Faking It’s first season is hit-and-miss. I actually gave up a few episodes in, despite its promising premise it felt like pretty safe stuff from MTV, a network where two protagonists practically dry-hump their way through the first season of Awkward. But I came back, and discovered a decent, crackling little show. A show with an identity crisis, for sure, but one unafraid of facing that crisis head-on. It should be mentioned that this is perhaps the most niche recommendation on this list. This is a high school dramedy of the highest order, and will win no converts who don’t already know that fetch is never going to happen.

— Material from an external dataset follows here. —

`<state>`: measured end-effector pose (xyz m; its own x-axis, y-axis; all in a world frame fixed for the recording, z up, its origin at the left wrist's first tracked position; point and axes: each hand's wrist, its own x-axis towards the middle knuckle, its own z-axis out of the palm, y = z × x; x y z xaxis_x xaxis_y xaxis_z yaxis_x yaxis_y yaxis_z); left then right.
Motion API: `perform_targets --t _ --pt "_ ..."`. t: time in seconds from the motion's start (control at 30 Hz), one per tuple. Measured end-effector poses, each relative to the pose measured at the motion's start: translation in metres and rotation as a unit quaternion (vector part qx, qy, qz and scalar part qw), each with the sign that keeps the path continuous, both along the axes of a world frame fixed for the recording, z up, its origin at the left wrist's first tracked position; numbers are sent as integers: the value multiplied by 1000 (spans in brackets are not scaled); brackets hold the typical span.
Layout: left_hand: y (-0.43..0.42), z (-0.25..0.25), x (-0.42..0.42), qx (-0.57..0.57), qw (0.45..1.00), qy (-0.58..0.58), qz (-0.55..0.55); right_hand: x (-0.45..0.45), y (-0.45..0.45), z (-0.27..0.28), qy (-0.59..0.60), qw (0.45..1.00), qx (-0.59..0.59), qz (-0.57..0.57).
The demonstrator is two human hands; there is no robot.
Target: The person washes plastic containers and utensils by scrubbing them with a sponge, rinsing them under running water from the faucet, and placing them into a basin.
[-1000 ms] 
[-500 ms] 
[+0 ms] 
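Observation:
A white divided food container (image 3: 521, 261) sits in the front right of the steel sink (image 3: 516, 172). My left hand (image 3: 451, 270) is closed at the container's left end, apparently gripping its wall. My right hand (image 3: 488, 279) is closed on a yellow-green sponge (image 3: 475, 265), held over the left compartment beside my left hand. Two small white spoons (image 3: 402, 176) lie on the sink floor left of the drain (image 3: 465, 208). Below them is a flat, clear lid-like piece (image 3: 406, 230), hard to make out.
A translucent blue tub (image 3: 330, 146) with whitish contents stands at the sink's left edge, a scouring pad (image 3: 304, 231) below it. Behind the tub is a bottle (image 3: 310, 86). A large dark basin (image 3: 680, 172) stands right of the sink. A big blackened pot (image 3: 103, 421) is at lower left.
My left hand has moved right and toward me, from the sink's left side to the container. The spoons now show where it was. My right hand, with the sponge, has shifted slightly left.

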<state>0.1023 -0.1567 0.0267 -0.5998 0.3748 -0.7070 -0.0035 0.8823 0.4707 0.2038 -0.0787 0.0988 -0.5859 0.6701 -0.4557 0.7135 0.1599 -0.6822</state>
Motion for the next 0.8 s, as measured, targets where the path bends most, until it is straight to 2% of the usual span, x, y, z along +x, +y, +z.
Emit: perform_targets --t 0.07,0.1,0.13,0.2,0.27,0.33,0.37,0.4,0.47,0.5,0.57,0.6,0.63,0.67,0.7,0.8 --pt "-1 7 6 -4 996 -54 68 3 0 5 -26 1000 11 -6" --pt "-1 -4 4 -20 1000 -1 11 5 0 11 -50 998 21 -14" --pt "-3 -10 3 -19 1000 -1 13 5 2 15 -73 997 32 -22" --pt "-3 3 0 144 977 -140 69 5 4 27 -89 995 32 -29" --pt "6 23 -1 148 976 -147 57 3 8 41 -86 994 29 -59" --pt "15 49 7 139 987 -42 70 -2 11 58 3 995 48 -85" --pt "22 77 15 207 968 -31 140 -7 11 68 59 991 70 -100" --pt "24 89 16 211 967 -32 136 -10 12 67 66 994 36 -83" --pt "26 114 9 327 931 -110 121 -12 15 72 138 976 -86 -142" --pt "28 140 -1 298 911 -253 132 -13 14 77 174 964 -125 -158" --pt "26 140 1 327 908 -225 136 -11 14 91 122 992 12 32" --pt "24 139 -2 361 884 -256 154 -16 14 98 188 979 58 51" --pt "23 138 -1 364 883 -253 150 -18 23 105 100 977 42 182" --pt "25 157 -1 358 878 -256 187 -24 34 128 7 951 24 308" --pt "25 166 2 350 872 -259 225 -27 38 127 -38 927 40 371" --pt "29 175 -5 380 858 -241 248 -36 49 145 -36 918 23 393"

So why pick an episode from season two to start off? Because, honestly, not much that happens in season one’s eight episodes matters. Two best friends decide to fake being lesbians to be popular at their ultra-cool, stratospherically liberal Austin, Texas high school. One is pretending, and one isn’t. There’s an interesting love triangle toyed with when the school It-Boy gets thrown into the mix, but everything asides from the season finale’s final moments feels like a prologue.

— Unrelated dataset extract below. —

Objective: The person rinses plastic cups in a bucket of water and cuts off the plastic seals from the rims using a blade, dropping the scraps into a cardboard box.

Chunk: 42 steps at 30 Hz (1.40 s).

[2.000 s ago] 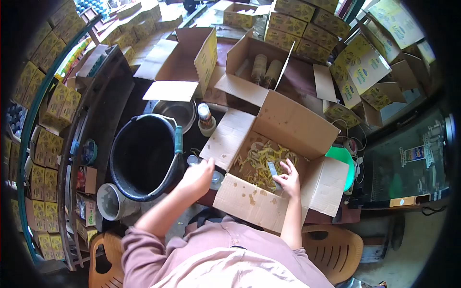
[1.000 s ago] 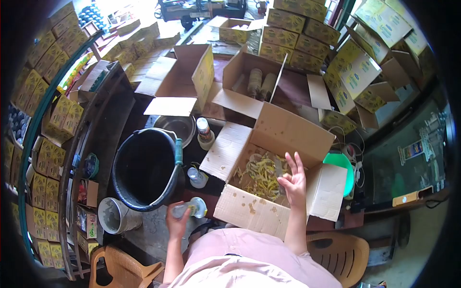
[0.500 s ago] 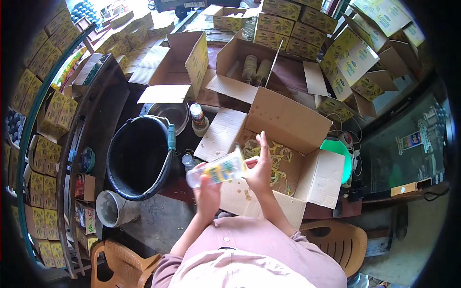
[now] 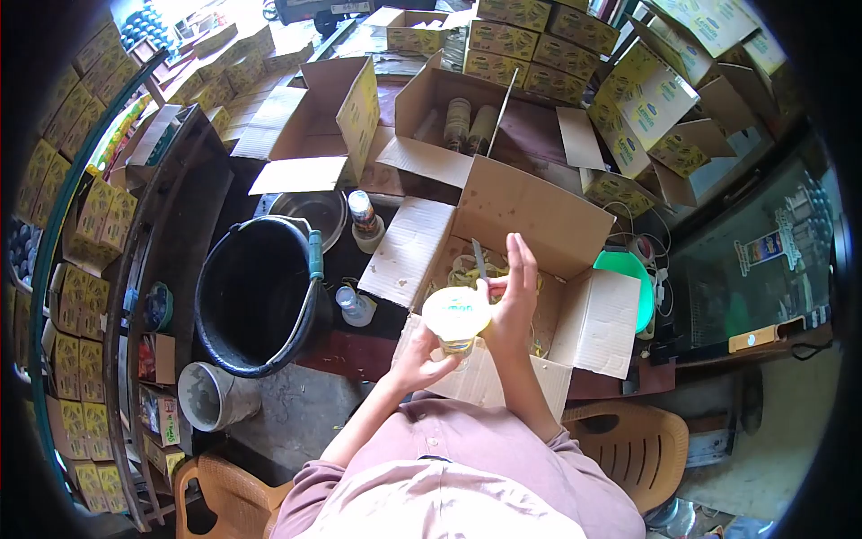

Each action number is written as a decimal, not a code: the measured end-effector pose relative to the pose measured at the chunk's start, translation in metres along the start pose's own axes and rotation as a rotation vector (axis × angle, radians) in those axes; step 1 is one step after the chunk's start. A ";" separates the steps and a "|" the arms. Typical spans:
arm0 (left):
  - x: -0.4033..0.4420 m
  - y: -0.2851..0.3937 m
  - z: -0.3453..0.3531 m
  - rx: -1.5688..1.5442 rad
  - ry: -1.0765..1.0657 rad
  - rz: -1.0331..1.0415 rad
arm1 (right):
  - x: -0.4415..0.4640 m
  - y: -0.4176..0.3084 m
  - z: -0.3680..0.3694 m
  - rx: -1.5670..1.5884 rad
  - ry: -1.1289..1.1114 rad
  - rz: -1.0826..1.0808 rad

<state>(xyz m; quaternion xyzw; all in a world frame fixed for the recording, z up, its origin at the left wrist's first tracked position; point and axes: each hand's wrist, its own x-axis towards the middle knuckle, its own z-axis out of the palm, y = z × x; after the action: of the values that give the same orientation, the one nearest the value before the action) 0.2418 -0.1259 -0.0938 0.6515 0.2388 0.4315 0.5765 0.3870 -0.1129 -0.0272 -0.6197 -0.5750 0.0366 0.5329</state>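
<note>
My left hand (image 4: 420, 361) is closed around a plastic cup (image 4: 456, 314) with a pale yellow printed top turned up toward me. Beside the cup, my right hand (image 4: 510, 316) has its fingers stretched upward while the thumb side grips a small knife (image 4: 479, 259), its blade pointing away from me. The knife's handle is hidden in the hand. Both hands are over the near flap of an open cardboard box (image 4: 539, 208), which has thin yellowish strips (image 4: 467, 268) scattered on its floor.
To the left stand a black bucket (image 4: 208, 296) with a green-gripped handle and a grey pail (image 4: 193, 395). Two bottles (image 4: 363, 216) and a metal basin (image 4: 323, 208) lie beyond. A green bowl (image 4: 636, 269) sits right of the box. Stacked yellow cartons (image 4: 503, 40) surround the table.
The cup has turned from lying sideways to showing its top, and my left hand has moved right with it. The knife blade now shows above my right hand.
</note>
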 end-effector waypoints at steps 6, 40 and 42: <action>-0.008 0.012 -0.018 -0.078 0.168 -0.107 | 0.001 -0.011 0.001 0.223 -0.114 0.176; -0.071 0.068 -0.227 0.586 0.660 0.009 | 0.021 -0.151 0.162 0.459 -0.840 -0.542; -0.071 0.065 -0.228 0.587 0.631 0.003 | 0.012 -0.154 0.171 0.371 -0.877 -0.547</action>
<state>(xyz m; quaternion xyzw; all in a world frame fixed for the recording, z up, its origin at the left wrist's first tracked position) 0.0026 -0.0732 -0.0598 0.6245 0.5152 0.5239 0.2648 0.1745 -0.0333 0.0147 -0.2700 -0.8672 0.2522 0.3337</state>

“The Morning Aftermath’s” handling of those final moments sets up a season full of revelations and secrets that nimbly balances A and B plots and allows side players, like Michael Willett’s Shane and Bailey De Young’s Lauren, more room in the spotlight. The short ten episode season runs high on the drama that a handful of characters are hiding a devastating secret from another, and perhaps its greatest feat is that when the secret’s finally out, in a terrifically terrifying cliffhanger, the show feels like it’s just getting started and is full steam ahead… again.

Faking It feels like it’s constantly reinventing itself, restructuring its plots and characters and always on the ball, keeping viewers on their toes – something most full-hour dramas have trouble with, much less half-hour high school comedies. Where at once it appeared to be painting itself into a corner, it’s exploded in all directions, like a toddler just coming out of a nap, excitedly clawing at all the toys on the floor, not knowing which to play with first. Its energy and spirit is infectious, but when the story asks for things to stop and get serious, the show’s writers have proven they can handle it with aplomb.

It grasps at low-hanging fruit every now and then (particularly in a subplot concerning Shane’s attempts to out an in-the-closet MMA fighter), but compared to the whimpering-out recent seasons of high school dramedies like Glee and MTV’s own Awkward, Faking It is slowly taking its place amongst television’s most relevant high school shows.